More recently a total contradictory view on physician supply has emerged, suggesting that there may be a physician shortage by the beginning of the next decade. The rationale behind this suggestion is that (1) the current population of physicians is aging; (2) the workload for residents is diminishing, generating a need for more of them; (3) there is a markedly increased number of female physicians with a prospective decrease in lifetime work; and (4) the professional activity work schedule of physicians is dminishing, but the need for medical services is increasing. While these considerations are resonable, a physician shortage may nevertheless fail to materialize. This would be comparable to the surplus that did not take place toward the end of the twentieth century as originally predicted.

The current serious difficulty in assessing the future need for physicians is clearly evident by the highly conflicting reports published in recent times. On one hand, the Council on Graduate Medical Education (CGME) called for more medical schools to help stem what it believes is a looming physician shortage. This is a reversal of its prior policy. The CGME has called for a 15% increase in the number of medical school graduates. The impetus for this decision was a report by the Center for Health Workforce Studies at the State University of New York at Albany. The council predicted an 85,000 physician shortfall by 2020 at current rates.

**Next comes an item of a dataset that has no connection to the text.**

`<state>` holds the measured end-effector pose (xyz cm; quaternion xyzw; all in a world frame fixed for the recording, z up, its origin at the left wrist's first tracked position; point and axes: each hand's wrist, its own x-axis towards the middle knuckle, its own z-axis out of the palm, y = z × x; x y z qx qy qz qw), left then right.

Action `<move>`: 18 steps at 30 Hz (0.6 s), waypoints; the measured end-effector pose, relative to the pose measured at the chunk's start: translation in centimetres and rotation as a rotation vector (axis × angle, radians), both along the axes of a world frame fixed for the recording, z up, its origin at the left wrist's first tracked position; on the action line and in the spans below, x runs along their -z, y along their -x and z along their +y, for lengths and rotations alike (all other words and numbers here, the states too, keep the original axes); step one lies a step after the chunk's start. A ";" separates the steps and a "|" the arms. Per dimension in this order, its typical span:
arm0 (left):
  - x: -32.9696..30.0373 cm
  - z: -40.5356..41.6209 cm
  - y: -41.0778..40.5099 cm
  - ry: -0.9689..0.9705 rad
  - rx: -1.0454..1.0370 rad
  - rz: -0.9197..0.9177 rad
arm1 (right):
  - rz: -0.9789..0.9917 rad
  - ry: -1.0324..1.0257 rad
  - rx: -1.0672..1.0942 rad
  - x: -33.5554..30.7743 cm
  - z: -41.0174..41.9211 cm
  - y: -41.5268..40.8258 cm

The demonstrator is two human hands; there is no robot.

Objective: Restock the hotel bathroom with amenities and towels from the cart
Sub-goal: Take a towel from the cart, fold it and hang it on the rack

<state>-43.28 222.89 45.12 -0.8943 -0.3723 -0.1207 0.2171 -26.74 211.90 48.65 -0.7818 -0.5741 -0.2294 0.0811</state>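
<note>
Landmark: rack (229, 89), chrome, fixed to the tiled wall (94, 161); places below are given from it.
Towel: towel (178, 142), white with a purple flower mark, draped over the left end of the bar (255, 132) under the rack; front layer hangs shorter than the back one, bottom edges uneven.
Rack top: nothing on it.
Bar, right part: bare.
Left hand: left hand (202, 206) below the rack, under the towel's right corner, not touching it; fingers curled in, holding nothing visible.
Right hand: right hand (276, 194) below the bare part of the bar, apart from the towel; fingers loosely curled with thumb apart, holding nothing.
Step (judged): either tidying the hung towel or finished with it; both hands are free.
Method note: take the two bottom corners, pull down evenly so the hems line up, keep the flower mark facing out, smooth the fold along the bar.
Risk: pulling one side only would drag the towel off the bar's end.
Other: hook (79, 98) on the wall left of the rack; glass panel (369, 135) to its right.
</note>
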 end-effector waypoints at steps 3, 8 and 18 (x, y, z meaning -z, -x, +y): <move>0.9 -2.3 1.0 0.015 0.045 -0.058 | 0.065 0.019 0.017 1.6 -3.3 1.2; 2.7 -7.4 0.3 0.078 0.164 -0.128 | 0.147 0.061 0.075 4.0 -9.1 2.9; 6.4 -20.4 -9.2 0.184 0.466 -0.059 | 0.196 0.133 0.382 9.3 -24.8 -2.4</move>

On the other hand, the General Accounting Office (GAO) has come to a completely opposite conclusion. In the study of the nation's physicians' work force, the GAO found that physician numbers grew at twice the rate of the general population in the decade between 1991 and 2001. Comparing data from the AMA and the AOA against the U.S. Census Bureau figures, the GAO determined that all of the nation's statewide and ruralareas and all but 17 metropolitan areas gained physicians per 100,000 people. Moreover, of those 17 cities, only two saw a decline in the total number of physicians, while the large remainder gained physicians, albeit below the general rate of increase. In addition, it was found that the ratio of generalist to specialist remained about one-third to two-thirds during this ten-year interlude. Also, the disparity in the distribution of physicians between urban and rural areas, while narrowed, still exists.

It is clear that the present decade is an era of change and uncertainty; it will take time till this situation becomes clarified. The current debate reinforces the conclusion noted above that prospective physicians must be strongly committed, need to show flexibility and openmindedness, and above all stay informed.